In some circles, Peter Bogdanovich gets dismissed as a mere pastiche artist. Indeed, the one-time MoMA projectionist-turned-filmmaker always wore his influences on his sleeve more proudly than most (excepting perhaps Brian De Palma). Watching his movies, one can feel the fingerprints of Orson Welles, John Ford, Howard Hawks, and more, leading one to wonder just where their influence ended and his own artistic input began.
But if Bogdanovich’s early successes can all be seen as love letters to his cinematic predecessors, his 1973 film Paper Moon defies such comparisons. Not, though, in László Kovács' black-and-white cinematography—its austere sense of place and understated yet unmissable camera movements suggest Ford. And not in the macho posturing of its tough-as-nails women—the girls all seem to channel the straight-shooting women of Hawks. Instead, Paper Moon features one thing none of those canon directors had: a nine-year-old Tatum O’Neal. Little O’Neal leaves a continent-sized impact crater in the center of the film, delivering an instantly iconic performance none have been able to replicate. (The closest is probably the impetuous, headstrong John Adames in John Cassavetes’ Gloria [1980], but his character eventually crumbles under the story’s pressure while adversity only makes O’Neal’s stronger.)
Consider her first major scene. After a series of misunderstandings, con man Moses Pray (Ryan O’Neal) ends up transporting the recently orphaned Addie Loggins to her aunt’s home in Missouri, stopping by a grain mill to extort $200 from the brother of the man who accidentally killed Addie’s mother. Incensed that he took “her” money (after all, it was her mother who was killed, not Moses’s), she demands the $200 while stopping for lunch at a diner. With each defiant yell of “I want my two hundred dollars” we grow more and more shocked, impressed, and then enamored with the young spitfire. The counterintuitive key to appreciating O’Neal’s performance is to acknowledge that it’s actually a little flat.
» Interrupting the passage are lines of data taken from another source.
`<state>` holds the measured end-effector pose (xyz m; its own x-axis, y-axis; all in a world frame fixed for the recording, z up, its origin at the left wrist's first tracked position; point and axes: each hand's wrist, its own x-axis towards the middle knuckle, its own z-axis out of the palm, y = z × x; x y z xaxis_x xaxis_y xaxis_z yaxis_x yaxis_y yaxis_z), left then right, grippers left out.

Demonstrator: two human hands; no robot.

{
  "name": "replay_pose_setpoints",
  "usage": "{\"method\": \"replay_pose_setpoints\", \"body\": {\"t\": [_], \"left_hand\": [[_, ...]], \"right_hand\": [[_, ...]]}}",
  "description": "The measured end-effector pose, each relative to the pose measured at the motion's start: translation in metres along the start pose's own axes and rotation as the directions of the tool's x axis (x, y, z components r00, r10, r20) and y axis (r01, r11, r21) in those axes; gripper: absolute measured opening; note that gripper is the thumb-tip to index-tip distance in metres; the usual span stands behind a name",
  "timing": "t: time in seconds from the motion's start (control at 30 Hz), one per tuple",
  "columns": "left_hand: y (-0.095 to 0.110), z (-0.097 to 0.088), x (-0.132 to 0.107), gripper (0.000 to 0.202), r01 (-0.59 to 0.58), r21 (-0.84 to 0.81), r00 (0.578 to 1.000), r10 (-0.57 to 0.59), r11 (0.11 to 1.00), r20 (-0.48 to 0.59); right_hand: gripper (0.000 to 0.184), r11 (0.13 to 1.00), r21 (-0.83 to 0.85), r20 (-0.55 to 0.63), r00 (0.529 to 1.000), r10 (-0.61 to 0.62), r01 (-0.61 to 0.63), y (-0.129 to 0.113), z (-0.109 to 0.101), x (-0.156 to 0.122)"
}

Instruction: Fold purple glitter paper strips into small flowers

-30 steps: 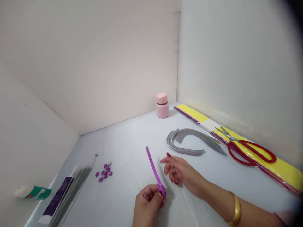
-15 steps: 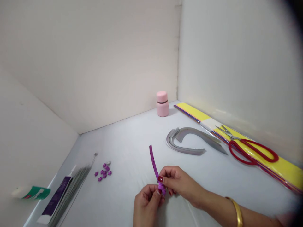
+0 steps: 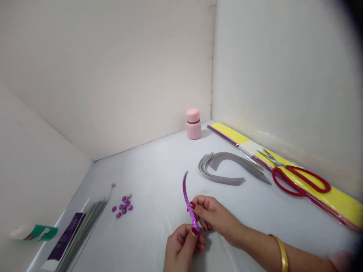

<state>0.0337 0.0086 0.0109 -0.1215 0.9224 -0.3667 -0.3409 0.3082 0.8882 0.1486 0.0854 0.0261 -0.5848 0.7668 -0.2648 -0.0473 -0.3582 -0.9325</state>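
Note:
A narrow purple paper strip (image 3: 187, 196) with dark dots stands up from my hands near the front middle of the white surface. My left hand (image 3: 181, 249) pinches its lower end. My right hand (image 3: 212, 217) pinches the strip just above, thumb and forefinger closed on it. The strip's free end curves up and away. A gold bangle (image 3: 280, 251) sits on my right wrist.
Several small purple folded stars (image 3: 123, 207) lie at the left. A packet of grey strips (image 3: 76, 234) and a glue tube (image 3: 34, 233) lie at the front left. Grey strips (image 3: 227, 168), red scissors (image 3: 297, 179), a yellow paper pack (image 3: 340, 202) and a pink bottle (image 3: 193, 124) lie further back.
My right hand came in from beside the strip and closed on it above my left hand. The strip now bends in a curve, and both hands have shifted slightly nearer.

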Motion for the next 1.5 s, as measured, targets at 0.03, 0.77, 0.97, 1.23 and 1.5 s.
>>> {"method": "replay_pose_setpoints", "body": {"t": [0.03,0.77,0.97,1.23,1.5], "left_hand": [[0.0007,-0.0003,0.0002,0.042,-0.014,0.002,1.000,0.014,1.000,-0.004],[-0.0002,-0.0018,-0.0006,0.040,-0.065,0.072,0.997,0.067,0.995,-0.024],[0.0030,0.0025,0.0009,0.036,-0.041,-0.031,0.993,0.037,0.999,-0.117],[0.0015,0.0021,0.0017,0.035,-0.070,0.041,0.974,0.077,0.997,-0.215],[0.0017,-0.0014,-0.0062,0.017,-0.231,0.458,0.914,0.353,0.858,-0.200]], "right_hand": [[0.032,1.000,-0.007,0.023,1.000,0.018,-0.017,-0.0003,0.0003,-0.0005],[0.035,0.998,-0.057,-0.010,1.000,-0.017,0.017,0.0053,-0.0008,0.0007],[0.035,0.998,-0.053,-0.032,0.999,-0.018,0.017,0.0007,-0.0009,0.0002],[0.034,0.998,-0.056,-0.006,1.000,-0.005,0.005,0.0019,0.0003,0.0006],[0.034,0.998,-0.063,0.021,1.000,-0.013,0.015,0.0056,0.0004,-0.0001]]}}
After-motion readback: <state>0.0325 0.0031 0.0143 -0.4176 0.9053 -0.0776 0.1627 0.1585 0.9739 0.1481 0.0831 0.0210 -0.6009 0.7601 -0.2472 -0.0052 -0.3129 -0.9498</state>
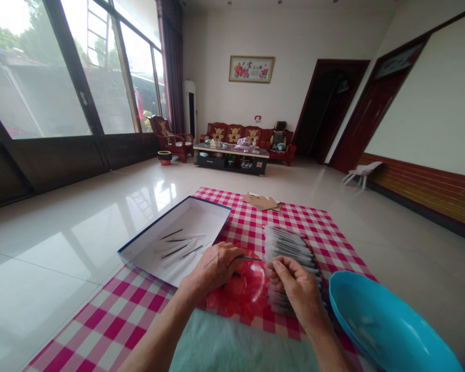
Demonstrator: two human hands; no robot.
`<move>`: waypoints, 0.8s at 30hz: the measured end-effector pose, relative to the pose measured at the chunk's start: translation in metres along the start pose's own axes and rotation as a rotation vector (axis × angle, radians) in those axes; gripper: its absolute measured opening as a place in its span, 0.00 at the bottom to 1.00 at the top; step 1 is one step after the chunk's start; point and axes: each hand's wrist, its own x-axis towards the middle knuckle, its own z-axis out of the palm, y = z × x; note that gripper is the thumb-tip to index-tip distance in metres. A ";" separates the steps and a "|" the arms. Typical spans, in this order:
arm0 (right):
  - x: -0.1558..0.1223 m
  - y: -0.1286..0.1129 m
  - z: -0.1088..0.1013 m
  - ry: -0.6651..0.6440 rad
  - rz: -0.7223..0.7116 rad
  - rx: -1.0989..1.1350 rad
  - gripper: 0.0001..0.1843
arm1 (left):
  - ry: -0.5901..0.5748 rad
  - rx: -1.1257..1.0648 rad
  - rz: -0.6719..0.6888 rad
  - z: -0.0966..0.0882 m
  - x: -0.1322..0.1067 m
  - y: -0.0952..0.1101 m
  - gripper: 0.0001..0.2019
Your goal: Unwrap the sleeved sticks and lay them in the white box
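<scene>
Though in left hand (220, 262), rod (252, 258) partly invisible.

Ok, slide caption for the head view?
Left hand holds a thin dark stick over a translucent red dish, right hand nearby.

– Standing in here, can you read anything?
– Only on the framed picture (251, 70) across the room: a line of dark Chinese characters (249, 65). The boldest, near the middle, looks like 家; the rest blur too much for me
– And the small red-and-white piece (258, 119) below the framed picture?
– I can't make out any wording on it. Lower still beneath the framed picture, the low table (209, 161) has a pale patch (259, 165) near its right end, also illegible
</scene>
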 end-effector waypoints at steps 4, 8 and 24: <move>0.003 -0.001 -0.004 0.083 -0.019 0.057 0.16 | -0.006 -0.061 -0.019 -0.002 -0.002 0.000 0.14; 0.010 -0.003 -0.019 0.217 -0.014 0.251 0.15 | -0.001 -0.097 -0.065 -0.008 -0.005 0.001 0.16; 0.035 -0.008 0.023 0.181 -0.062 0.207 0.16 | 0.158 0.010 -0.119 -0.015 -0.002 0.007 0.16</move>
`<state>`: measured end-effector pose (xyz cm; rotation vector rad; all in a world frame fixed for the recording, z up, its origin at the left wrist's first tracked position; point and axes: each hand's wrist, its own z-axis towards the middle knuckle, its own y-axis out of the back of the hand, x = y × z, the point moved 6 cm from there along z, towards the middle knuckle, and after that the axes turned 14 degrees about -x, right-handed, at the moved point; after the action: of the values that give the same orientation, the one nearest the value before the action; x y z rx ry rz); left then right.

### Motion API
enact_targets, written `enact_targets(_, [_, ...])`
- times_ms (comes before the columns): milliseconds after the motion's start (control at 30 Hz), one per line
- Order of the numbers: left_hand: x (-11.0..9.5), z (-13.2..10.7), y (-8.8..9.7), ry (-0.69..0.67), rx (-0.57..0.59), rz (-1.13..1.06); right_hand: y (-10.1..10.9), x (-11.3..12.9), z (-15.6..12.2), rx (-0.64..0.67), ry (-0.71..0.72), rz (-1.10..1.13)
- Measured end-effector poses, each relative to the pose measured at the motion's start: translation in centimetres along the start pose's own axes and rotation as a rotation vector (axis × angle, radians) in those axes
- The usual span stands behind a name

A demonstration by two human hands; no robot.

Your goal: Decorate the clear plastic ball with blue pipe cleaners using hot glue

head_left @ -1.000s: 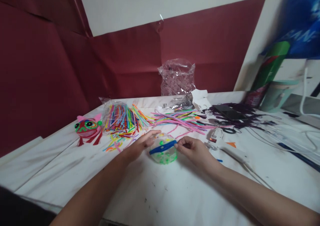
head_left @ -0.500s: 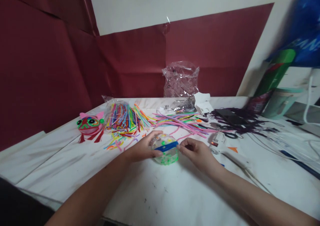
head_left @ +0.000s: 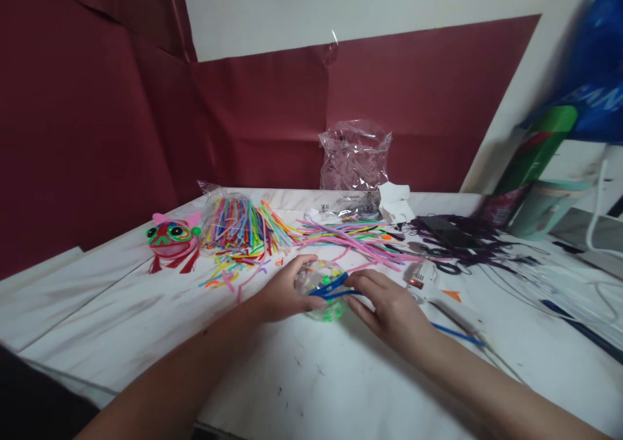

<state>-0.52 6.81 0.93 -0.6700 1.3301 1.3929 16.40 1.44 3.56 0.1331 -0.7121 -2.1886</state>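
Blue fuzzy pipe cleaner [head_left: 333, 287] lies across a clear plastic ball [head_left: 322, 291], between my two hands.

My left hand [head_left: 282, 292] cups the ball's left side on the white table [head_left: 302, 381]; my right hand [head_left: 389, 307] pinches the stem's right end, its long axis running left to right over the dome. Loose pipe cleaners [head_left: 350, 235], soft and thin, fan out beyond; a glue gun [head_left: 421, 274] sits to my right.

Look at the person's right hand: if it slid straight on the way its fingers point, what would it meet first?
The right hand points left: it would first meet the clear ball, which its fingers already seem to touch at the blue pipe cleaner.
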Motion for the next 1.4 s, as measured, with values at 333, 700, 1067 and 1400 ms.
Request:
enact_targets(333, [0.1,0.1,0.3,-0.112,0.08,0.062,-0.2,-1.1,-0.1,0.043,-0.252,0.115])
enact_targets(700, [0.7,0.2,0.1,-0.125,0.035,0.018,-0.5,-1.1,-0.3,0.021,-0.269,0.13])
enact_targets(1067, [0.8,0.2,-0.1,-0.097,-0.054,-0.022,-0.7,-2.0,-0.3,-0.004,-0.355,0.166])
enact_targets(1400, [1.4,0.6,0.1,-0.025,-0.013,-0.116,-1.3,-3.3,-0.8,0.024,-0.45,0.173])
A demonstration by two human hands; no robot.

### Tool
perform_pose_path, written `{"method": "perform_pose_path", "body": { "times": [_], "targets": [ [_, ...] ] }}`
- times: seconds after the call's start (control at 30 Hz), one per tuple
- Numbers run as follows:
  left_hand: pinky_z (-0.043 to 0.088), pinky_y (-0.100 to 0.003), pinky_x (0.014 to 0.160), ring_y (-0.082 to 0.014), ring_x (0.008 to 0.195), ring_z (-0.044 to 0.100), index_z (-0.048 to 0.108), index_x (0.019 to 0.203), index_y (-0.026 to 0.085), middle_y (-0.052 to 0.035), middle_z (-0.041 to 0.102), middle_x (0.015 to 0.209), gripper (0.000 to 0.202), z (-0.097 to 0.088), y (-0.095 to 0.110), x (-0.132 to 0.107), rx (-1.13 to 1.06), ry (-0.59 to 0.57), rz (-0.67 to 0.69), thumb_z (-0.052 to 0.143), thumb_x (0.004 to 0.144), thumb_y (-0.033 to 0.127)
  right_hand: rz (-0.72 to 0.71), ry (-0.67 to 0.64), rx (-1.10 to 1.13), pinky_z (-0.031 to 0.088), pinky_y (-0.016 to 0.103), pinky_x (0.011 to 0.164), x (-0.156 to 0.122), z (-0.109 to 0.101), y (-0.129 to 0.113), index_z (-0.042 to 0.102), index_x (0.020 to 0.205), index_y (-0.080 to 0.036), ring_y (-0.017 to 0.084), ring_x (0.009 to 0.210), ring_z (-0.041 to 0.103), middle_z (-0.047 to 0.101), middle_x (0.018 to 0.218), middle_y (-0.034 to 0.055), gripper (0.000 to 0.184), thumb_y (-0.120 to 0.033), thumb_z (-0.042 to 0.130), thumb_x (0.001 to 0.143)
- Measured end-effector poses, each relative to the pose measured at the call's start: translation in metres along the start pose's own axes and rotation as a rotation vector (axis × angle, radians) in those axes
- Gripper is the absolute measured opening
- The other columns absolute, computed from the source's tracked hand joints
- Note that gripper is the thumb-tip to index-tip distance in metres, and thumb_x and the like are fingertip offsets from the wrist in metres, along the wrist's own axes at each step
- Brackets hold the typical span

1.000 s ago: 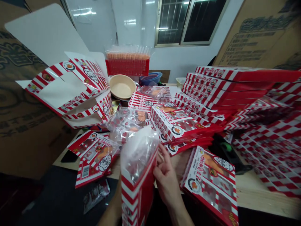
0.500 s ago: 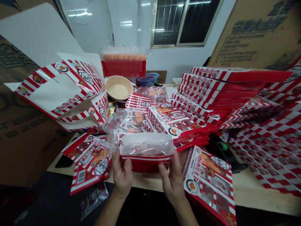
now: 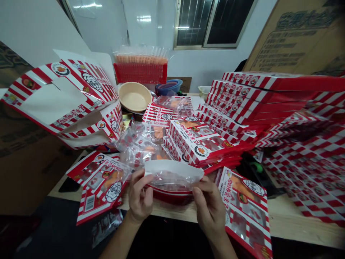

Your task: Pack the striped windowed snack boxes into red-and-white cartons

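Observation:
A red and white striped box [image 3: 169, 192] sits end-on at the table's near edge, with a clear plastic bag [image 3: 172, 176] of small red items sticking out of its open top. My left hand [image 3: 138, 196] grips the box's left end, fingers curled on the bag's white edge. On the right end, my right hand [image 3: 208, 207] pinches the bag's corner between thumb and fingers. A finished striped box [image 3: 244, 208] lies just right of my right hand. Another flat box [image 3: 101, 183] lies left of my left hand.
Tall stacks of striped boxes [image 3: 258, 104] fill the right side. An opened display carton [image 3: 70, 104] stands at the left. Behind are a beige bowl [image 3: 134, 96], a red basket [image 3: 141, 72], loose clear bags [image 3: 140, 138] and large cardboard cartons [image 3: 299, 36].
The box was upright in my right hand a second ago. It has since turned sideways between both hands, and my fingers have moved up onto the bag's top edge.

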State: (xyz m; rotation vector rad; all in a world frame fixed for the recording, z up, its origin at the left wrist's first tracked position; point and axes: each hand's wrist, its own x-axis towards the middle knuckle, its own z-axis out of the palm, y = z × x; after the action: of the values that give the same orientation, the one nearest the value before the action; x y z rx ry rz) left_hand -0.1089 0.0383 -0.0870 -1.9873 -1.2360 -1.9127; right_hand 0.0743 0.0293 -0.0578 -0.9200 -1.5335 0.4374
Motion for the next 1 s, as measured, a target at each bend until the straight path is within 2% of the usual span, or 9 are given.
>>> {"method": "perform_pose_path", "body": {
  "times": [0.1, 0.17, 0.23, 0.37, 0.43, 0.53, 0.67, 0.83, 1.0],
  "targets": [
    [0.047, -0.026, 0.08, -0.0152, 0.094, 0.056, 0.061, 0.091, 0.02, -0.003, 0.058, 0.098, 0.022, -0.013, 0.01, 0.013, -0.044, -0.095, -0.108, 0.04, 0.086, 0.013, 0.157, -0.013, 0.109, 0.045, 0.019, 0.058, 0.009, -0.001, -0.013, 0.052, 0.084, -0.024, 0.011, 0.063, 0.052, 0.052, 0.07, -0.0023, 0.008, -0.018, 0.048, 0.087],
    [0.047, -0.024, 0.078, -0.0136, 0.089, 0.058, 0.062, 0.087, 0.021, -0.0013, 0.061, 0.092, 0.02, -0.019, 0.015, 0.021, -0.133, -0.153, -0.3, 0.042, 0.086, 0.015, 0.238, -0.001, 0.18, 0.048, 0.02, 0.068, 0.013, -0.003, -0.02, 0.049, 0.11, -0.028, 0.012, 0.083, 0.059, 0.06, 0.091, 0.0009, 0.025, -0.018, 0.049, 0.087],
    [0.049, -0.023, 0.075, -0.0128, 0.082, 0.061, 0.058, 0.105, 0.024, -0.0012, 0.064, 0.091, 0.023, -0.023, 0.017, 0.03, -0.317, -0.208, -0.535, 0.046, 0.086, 0.019, 0.266, -0.092, 0.222, 0.047, 0.023, 0.084, 0.015, -0.007, -0.023, 0.04, 0.127, -0.033, 0.014, 0.108, 0.054, 0.057, 0.117, 0.0028, 0.042, -0.018, 0.048, 0.088],
    [0.05, -0.03, 0.081, -0.0165, 0.088, 0.064, 0.044, 0.129, 0.027, -0.0061, 0.067, 0.105, 0.049, -0.031, 0.009, 0.055, -0.774, -0.554, -0.81, 0.055, 0.082, 0.022, 0.176, -0.295, 0.257, 0.044, 0.027, 0.093, 0.017, -0.016, -0.024, 0.062, 0.1, -0.032, 0.016, 0.116, 0.051, 0.056, 0.124, -0.0007, 0.026, -0.016, 0.044, 0.09],
    [0.049, -0.03, 0.084, -0.0179, 0.094, 0.063, 0.059, 0.115, 0.028, -0.0052, 0.066, 0.109, 0.035, -0.034, 0.005, 0.067, -0.857, -0.703, -0.801, 0.057, 0.081, 0.02, 0.154, -0.278, 0.27, 0.047, 0.029, 0.09, 0.017, -0.017, -0.024, 0.064, 0.089, -0.03, 0.016, 0.112, 0.054, 0.058, 0.123, -0.0006, 0.024, -0.015, 0.046, 0.089],
    [0.047, -0.03, 0.088, -0.0182, 0.1, 0.062, 0.071, 0.089, 0.026, -0.0023, 0.068, 0.107, 0.021, -0.033, 0.007, 0.081, -0.842, -0.739, -0.699, 0.055, 0.081, 0.015, 0.184, -0.228, 0.237, 0.048, 0.029, 0.089, 0.017, -0.016, -0.025, 0.059, 0.108, -0.034, 0.017, 0.109, 0.057, 0.059, 0.12, 0.0006, 0.031, -0.014, 0.053, 0.085],
    [0.048, -0.03, 0.083, -0.0166, 0.092, 0.064, 0.066, 0.105, 0.029, -0.0013, 0.071, 0.097, 0.032, -0.029, 0.014, 0.089, -0.76, -0.738, -0.612, 0.051, 0.083, 0.011, 0.116, -0.286, 0.229, 0.047, 0.038, 0.092, 0.02, -0.016, -0.024, 0.063, 0.104, -0.033, 0.019, 0.106, 0.058, 0.065, 0.11, 0.0018, 0.03, -0.013, 0.051, 0.085],
    [0.044, -0.034, 0.088, -0.0183, 0.092, 0.061, 0.072, 0.074, 0.023, -0.0032, 0.068, 0.086, 0.03, -0.027, 0.014, 0.092, -0.75, -0.775, -0.416, 0.048, 0.082, 0.007, 0.079, -0.346, 0.282, 0.045, 0.04, 0.094, 0.029, -0.019, -0.025, 0.066, 0.081, -0.028, 0.02, 0.104, 0.058, 0.068, 0.095, 0.0017, 0.016, -0.017, 0.055, 0.083],
    [0.041, -0.032, 0.093, -0.0183, 0.105, 0.055, 0.069, 0.091, 0.024, -0.0039, 0.06, 0.111, 0.025, -0.036, 0.011, 0.088, -0.601, -0.892, -0.343, 0.051, 0.08, 0.009, 0.193, -0.284, 0.131, 0.049, 0.029, 0.089, 0.033, -0.016, -0.035, 0.062, 0.101, -0.03, 0.016, 0.1, 0.06, 0.067, 0.101, 0.0006, 0.021, -0.023, 0.06, 0.081]
  ]
}}
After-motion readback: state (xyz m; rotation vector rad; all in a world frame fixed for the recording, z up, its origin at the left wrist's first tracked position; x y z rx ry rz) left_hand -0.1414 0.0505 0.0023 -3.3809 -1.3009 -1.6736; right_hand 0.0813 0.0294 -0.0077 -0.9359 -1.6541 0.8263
Never having acted before, she doesn’t know how to do much more than glower at the camera like Clint Eastwood and raise her voice—usually her real-life father Ryan gets stuck with the emotional heavy-lifting in their scenes together. Yet it works so perfectly within the context of the story that anything more traditionally expressive would’ve felt forced or counterfeited. It’s the perfect performance for a near pitch-perfect film.